Sabtu, 25 Februari 2012

Ramalan


                Lala memandang langit yang terbentang di atasnya melalui sela-sela jari miliknya. Langit pada pukul 04.30 benar-benar masih terlihat gelap, padahal sebentar lagi fajar akan segera tiba. Ia selalu menyukai aktivitas tersebut. Mengendap-endap ke atas loteng di saat semuanya sudah terlelap, lalu merebahkan tubuhnya ke atas genting yang keras dan mulai menebak nama rasi bintang yang tertangkap oleh matanya.
Kali ini ia ingin berlama-lama menghitung bintang sampai bosan, namun ia tak akan pernah tidur. Karena ia takut, kalau matanya tertutup nanti, bisa-bisa ia tak akan pernah bangun lagi. Dan semuanya karena ramalan sial itu.
1 bulan yang lalu…
                “Ayo ke stand peramal!” teriak Lala bersemangat pada Sonya. Mereka baru saja memasuki liburan semester, dan hari ini mereka memutuskan untuk menghabiskannya di salah satu taman bermain di kota mereka.
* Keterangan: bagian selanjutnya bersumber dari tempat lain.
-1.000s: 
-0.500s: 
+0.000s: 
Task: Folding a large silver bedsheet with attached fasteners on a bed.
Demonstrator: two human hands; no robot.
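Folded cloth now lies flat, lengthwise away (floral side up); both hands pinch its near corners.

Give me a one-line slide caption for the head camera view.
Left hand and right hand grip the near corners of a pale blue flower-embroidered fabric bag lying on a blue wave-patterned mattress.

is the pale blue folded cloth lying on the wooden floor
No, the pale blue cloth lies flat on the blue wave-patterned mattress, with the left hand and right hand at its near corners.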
                “Kau percaya pada hal seperti itu?” tanya Sonya dengan tatapan tak percaya. Namun saat ia melihat binar yang muncul pada mata Lala, ia hanya bisa menurut saja saat Lala menarik dirinya menuju antrean di depan sebuah tenda tempat seorang wanita tua dengan penampilan eksentrik menebar kartu tarotnya di atas meja.
                Antrean tersebut tak cukup panjang, Lala dan Sonya mendapat giliran setelah menanti selama kurang lebih 15 menit. Lalu tiba-tiba hal aneh terjadi. Peramal tersebut seperti kerasukan saat Lala duduk di hadapannya. Ia lalu menarik sebuah kartu, menatap Lala dari sudut matanya yang memerah, dan berbisik…
“Kau akan mati… sebulan dari sekarang…” bisiknya lalu membanting sebuah kartu tarot bertuliskan ‘Death’ ke atas meja.
                Lala menggelengkan kepalanya keras-keras saat ingatan tersebut hinggap lagi di pikirannya. Hari ini adalah sebulan setelah peristiwa tersebut, dan kalau ia tak salah ingat, peramal tersebut berkata ia akan mati di saat dua jam sebelum matahari mencapai posisinya yang paling tertinggi. Yang berarti pukul 10 pagi.
“Apakah tak ada kesempatan untuk merubah ramalan tersebut?” Lala bertutur pada udara kosong di depannya, walau ia tahu semuanya sia-sia saja.
                Tiga puluh menit sudah lewat sejak pukul 04.30, angin dingin yang berhembus membuat Lala mulai mengantuk.
‘Kau tak boleh tidur, Lala! Kau tak boleh mati!’ batinnya berseru. Tapi rasa kantuknya tak bisa ia lawan. Matanya terpejam tepat saat bintang-bintang yang dilihatnya mulai menghilang. Apakah bintang tersebut akan kembali esok? Ia tak tahu.
***
                “Lala… Bangun…”
                Sayup-sayup terdengar sebuah suara memanggil namanya. ‘Apakah aku sudah berada di surga?’ ia membatin. Saat ia membuka mata, cahaya yang menyilaukan menyerang kedua matanya. Ia melihat langit, mendengar kicau burung bersahut-sahutan, lalu suara deru mobil.
                Tunggu! Mana mungkin di surga ada mobil?
                “Lala! Bangun! Mau sampai kapan tiduran di atas genting?”
Tiba-tiba Lala tersadar lalu bangun dari tempat ia terbaring tadi. “Itu suara Ibu!” teriaknya kemudian berlari mendapatkan Ibunya yang sedang sibuk menyiram tanaman di halaman rumah. Ia sempat melirik ke arah jam dinding di ruang tamu lalu berteriak semakin keras saat jam itu menunjukkan pukul 10.23.
“Aku masih hidup, Bu! Aku masih hidup!” seru Lala sambil memeluk Ibunya.
                Ramalan tersebut ternyata keliru. Tak ada manusia yang bisa menebak tentang masa depan, karena takdir tak bisa diprediksi. Hari esok tak ada yang tahu… it’s happy line.